1. Lydia Davis reviews Ashbery's new version of Rimbaud (NYT). I admire Davis's stories and can see how her sensibility informs her theory of translation, but the theory itself is pointlessly austere, and I cannot see that the lines she particularly admires in Ashbery's translation are unusually good. (She doesn't say that in one of the lines she quotes, "Let someone finally rent me this tomb, whited with quicklime," the prosody -- dactylic hexameter -- and the punning antithesis on quick/tomb probably had as much to do with the choice as the KJV.)

2. While on the topic of translation, a passage from Dryden's preface to his translation of the Aeneid. (I went through an obscurely motivated obsession with Dryden a few years ago; could not bring myself to read very many of the plays but read all the poems and prefaces. There is a lot of appealingly specific nuts-and-bolts talk, as well as chutzpah, in his critical writing.)
What [Virgil] says of the Sibyl's prophecies may be as properly applied to every word of his--they must be read in order as they lie; the least breath discomposes them, and somewhat of their divinity is lost. [...] 
I have shunned the caesura as much as possibly I could; for wherever that is used, it gives a roughness to the verse, of which we can have little need in a language which is overstocked with consonants. Such is not the Latin where the vowels and consonants are mixed in proportion to each other; yet Virgil judged the vowels to have somewhat of an over-balance, and therefore tempers their sweetness with caesuras. ... On the other side, for the reason already named, it is all we can do to give sufficient sweetness to our language; we must not only choose our words for elegance, but for sound--to perform which a mastery in the language is required; the poet must have a magazine of words, and have the art to manage his few vowels to the best advantage, that they may go the farther. [...]

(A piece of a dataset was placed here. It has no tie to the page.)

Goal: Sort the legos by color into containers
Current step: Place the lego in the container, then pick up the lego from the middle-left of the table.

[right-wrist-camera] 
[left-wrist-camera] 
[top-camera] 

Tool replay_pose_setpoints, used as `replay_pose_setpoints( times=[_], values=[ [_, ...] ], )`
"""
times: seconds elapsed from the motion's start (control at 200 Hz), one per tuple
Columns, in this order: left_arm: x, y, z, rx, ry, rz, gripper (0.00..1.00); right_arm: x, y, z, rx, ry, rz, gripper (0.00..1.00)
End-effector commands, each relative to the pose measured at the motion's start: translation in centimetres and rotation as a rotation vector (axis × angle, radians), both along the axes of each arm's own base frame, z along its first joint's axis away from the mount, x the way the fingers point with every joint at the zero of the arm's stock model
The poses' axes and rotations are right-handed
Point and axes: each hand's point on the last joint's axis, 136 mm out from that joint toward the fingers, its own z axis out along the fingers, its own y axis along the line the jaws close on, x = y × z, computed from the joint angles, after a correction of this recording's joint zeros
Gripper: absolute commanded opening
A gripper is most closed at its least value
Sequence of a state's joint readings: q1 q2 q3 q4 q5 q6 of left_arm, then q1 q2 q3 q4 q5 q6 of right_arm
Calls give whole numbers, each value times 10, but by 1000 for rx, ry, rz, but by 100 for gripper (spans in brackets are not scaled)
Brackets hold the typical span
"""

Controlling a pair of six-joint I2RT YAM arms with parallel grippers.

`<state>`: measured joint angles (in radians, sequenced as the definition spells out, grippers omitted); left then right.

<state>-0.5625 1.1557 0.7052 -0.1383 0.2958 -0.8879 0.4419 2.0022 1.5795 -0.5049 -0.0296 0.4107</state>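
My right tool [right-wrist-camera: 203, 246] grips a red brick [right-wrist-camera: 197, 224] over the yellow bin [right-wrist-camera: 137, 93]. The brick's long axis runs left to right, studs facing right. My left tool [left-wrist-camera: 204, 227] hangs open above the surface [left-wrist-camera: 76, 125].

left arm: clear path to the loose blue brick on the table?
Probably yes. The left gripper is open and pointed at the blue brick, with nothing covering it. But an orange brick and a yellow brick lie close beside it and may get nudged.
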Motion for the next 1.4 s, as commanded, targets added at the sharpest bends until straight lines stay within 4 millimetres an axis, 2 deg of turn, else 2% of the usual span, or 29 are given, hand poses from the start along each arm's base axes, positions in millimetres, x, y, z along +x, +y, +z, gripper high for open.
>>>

You may please also to observe that there is not, to the best of my remembrance, one vowel gaping on another for want of a caesura in this whole poem. But where a vowel ends a word the next begins either with a consonant or what is its equivalent; for our w and h aspirate, and our diphthongs, are plainly such. The greatest latitude I take is in the letter y when it concludes a word and the first syllable of the next begins with a vowel. Neither need I have called this a latitude, which is only an explanation of this general rule--that no vowel can be cut off before another when we cannot sink the pronunciation of it, as he, she, me, I, &c. [...]

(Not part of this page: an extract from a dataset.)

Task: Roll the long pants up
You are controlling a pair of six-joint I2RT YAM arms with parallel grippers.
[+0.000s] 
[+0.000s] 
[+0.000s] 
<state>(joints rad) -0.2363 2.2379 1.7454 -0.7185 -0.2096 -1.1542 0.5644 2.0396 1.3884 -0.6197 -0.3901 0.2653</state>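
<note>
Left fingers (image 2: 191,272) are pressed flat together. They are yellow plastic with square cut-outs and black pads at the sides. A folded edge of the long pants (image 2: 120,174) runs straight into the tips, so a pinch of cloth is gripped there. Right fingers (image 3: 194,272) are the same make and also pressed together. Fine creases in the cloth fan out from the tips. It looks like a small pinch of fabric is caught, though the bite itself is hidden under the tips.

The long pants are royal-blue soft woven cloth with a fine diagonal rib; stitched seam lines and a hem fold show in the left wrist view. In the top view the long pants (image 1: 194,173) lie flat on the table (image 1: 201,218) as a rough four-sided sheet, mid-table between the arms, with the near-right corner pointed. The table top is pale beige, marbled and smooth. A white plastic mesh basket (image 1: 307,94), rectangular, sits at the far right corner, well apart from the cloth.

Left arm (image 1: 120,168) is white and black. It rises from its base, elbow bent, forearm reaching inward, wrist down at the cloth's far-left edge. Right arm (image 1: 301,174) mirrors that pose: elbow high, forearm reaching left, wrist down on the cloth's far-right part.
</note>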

I am sure there are few who make verses have observed the sweetness of these two lines in "Cooper's Hill" -
"Though deep, yet clear; though gentle, yet not dull;
Strong without rage; without o'erflowing, full" -

and there are yet fewer who can find the reason of that sweetness. I have given it to some of my friends in conversation, and they have allowed the criticism to be just. But since the evil of false quantities is difficult to be cured in any modern language; since the French and the Italians, as well as we, are yet ignorant what feet are to be used in heroic poetry; since I have not strictly observed those rules myself which I can teach others; since I pretend to no dictatorship among my fellow-poets; since, if I should instruct some of them to make well-running verses, they want genius to give them strength as well as sweetness; and, above all, since your lordship has advised me not to publish that little which I know, I look on your counsel as your command, which I shall observe inviolably till you shall please to revoke it and leave me at liberty to make my thoughts public. [...] Spenser has also given me the boldness to make use sometimes of his Alexandrine line, which we call, though improperly, the Pindaric, because Mr. Cowley has often employed it in his odes. It adds a certain majesty to the verse when it is used with judgment, and stops the sense from overflowing into another line. [...]

The want of genius, of which I have accused the French, is laid to their charge by one of their own great authors, though I have forgotten his name, and where I read it.